§ What the task asks
Your answer must be every line below, repeated exactly.

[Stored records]
= Beginning of Section =

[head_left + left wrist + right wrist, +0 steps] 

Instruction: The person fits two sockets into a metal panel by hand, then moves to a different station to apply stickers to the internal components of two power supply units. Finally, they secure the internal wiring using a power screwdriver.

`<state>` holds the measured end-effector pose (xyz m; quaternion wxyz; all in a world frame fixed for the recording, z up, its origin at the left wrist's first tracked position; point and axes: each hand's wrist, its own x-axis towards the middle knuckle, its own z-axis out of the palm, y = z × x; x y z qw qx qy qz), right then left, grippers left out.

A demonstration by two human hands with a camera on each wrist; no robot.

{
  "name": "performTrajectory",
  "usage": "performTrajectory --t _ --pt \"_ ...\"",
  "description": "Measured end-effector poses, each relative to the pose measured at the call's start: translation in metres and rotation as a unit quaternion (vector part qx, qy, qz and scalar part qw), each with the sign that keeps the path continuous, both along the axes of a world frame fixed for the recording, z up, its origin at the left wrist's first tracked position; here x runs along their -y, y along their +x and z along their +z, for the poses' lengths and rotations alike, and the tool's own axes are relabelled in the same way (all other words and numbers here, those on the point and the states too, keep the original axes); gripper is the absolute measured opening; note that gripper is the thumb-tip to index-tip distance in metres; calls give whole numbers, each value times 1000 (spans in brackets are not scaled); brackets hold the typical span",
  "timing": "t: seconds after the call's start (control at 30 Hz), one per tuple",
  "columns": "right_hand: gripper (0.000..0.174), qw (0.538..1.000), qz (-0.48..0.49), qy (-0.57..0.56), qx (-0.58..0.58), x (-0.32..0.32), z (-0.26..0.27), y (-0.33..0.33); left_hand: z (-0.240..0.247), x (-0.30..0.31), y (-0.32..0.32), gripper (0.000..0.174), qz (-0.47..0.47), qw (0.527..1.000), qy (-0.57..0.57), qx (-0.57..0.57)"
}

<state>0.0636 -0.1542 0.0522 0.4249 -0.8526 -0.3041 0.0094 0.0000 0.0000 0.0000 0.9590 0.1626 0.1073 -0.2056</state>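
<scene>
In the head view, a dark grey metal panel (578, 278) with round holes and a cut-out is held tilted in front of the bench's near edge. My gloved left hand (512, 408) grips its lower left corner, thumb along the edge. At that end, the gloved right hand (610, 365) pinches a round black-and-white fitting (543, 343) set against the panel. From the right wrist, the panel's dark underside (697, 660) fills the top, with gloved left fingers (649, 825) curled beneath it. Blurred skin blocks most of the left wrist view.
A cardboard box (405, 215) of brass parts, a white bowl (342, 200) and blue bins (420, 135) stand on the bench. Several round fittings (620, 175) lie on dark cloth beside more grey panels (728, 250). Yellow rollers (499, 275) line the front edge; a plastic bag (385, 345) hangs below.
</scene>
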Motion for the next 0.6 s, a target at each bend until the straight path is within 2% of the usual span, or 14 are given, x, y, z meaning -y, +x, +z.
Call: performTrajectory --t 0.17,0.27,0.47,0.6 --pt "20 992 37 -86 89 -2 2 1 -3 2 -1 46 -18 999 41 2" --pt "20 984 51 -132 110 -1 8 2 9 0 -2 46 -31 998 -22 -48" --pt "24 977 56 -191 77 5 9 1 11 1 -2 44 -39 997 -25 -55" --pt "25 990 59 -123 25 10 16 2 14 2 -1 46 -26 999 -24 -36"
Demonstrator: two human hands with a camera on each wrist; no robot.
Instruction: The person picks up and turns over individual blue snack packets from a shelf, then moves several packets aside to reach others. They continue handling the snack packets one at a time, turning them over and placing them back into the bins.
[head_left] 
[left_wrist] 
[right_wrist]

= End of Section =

§ Answer box
[head_left + left wrist + right wrist, +0 steps] 

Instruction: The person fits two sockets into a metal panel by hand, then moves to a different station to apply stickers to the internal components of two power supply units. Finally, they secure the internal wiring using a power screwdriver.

`<state>` holds the measured end-effector pose (xyz m; quaternion wxyz; all in a world frame fixed for the recording, z up, its origin at the left wrist's first tracked position; point and axes: each hand's wrist, its own x-axis towards the middle knuckle, its own z-axis out of the palm, y = z × x; x y z qw qx qy qz), right then left, grippers left out.

A demonstration by two human hands with a camera on each wrist; no robot.

{
  "name": "performTrajectory",
  "usage": "performTrajectory --t _ --pt \"_ ...\"",
  "description": "Measured end-effector poses, each relative to the pose measured at the call's start: translation in metres and rotation as a unit quaternion (vector part qx, qy, qz and scalar part qw), each with the sign that keeps the path continuous, both along the axes of a world frame fixed for the recording, z up, its origin at the left wrist's first tracked position; here x runs along their -y, y along their +x and z along their +z, for the poses' lengths and rotations alike, and the tool's own axes are relabelled in the same way (all other words and numbers here, those on the point and the states too, keep the original axes); gripper is the absolute measured opening; note that gripper is the thumb-tip to index-tip distance in metres; calls give whole numbers, each value times 1000 (spans in brackets are not scaled); brackets hold the typical span",
  "timing": "t: seconds after the call's start (control at 30 Hz), one per tuple",
  "columns": "right_hand: gripper (0.000..0.174), qw (0.538..1.000), qz (-0.48..0.49), qy (-0.57..0.56), qx (-0.58..0.58), x (-0.32..0.32), z (-0.26..0.27), y (-0.33..0.33); left_hand: z (-0.240..0.247), x (-0.30..0.31), y (-0.32..0.32), gripper (0.000..0.174), qz (-0.47..0.47), qw (0.527..1.000), qy (-0.57..0.57), qx (-0.57..0.57)"
}

<state>0.0636 -0.1542 0.0522 0.4249 -0.8526 -0.3041 0.0094 0.0000 0.0000 0.0000 0.9590 0.1626 0.1073 -0.2056</state>
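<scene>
In the head view, a dark grey metal panel (578, 278) with round holes and a cut-out is held tilted in front of the bench's near edge. My gloved left hand (512, 408) grips its lower left corner, thumb along the edge. At that end, the gloved right hand (610, 365) pinches a round black-and-white fitting (543, 343) set against the panel. From the right wrist, the panel's dark underside (697, 660) fills the top, with gloved left fingers (649, 825) curled beneath it. Blurred skin blocks most of the left wrist view.
A cardboard box (405, 215) of brass parts, a white bowl (342, 200) and blue bins (420, 135) stand on the bench. Several round fittings (620, 175) lie on dark cloth beside more grey panels (728, 250). Yellow rollers (499, 275) line the front edge; a plastic bag (385, 345) hangs below.
</scene>
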Motion for the next 0.6 s, a target at each bend until the straight path is within 2% of the usual span, or 14 are given, x, y, z meaning -y, +x, +z.
Call: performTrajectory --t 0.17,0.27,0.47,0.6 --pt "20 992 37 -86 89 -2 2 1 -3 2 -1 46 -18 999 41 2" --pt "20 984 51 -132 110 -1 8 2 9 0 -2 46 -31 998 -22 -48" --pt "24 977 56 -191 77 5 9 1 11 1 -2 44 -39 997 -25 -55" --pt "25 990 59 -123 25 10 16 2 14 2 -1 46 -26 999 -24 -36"
Demonstrator: two human hands with a camera on each wrist; no robot.
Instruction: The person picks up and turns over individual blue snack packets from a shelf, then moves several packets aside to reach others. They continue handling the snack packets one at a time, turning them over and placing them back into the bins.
[head_left] 
[left_wrist] 
[right_wrist]

The output returned above is complete.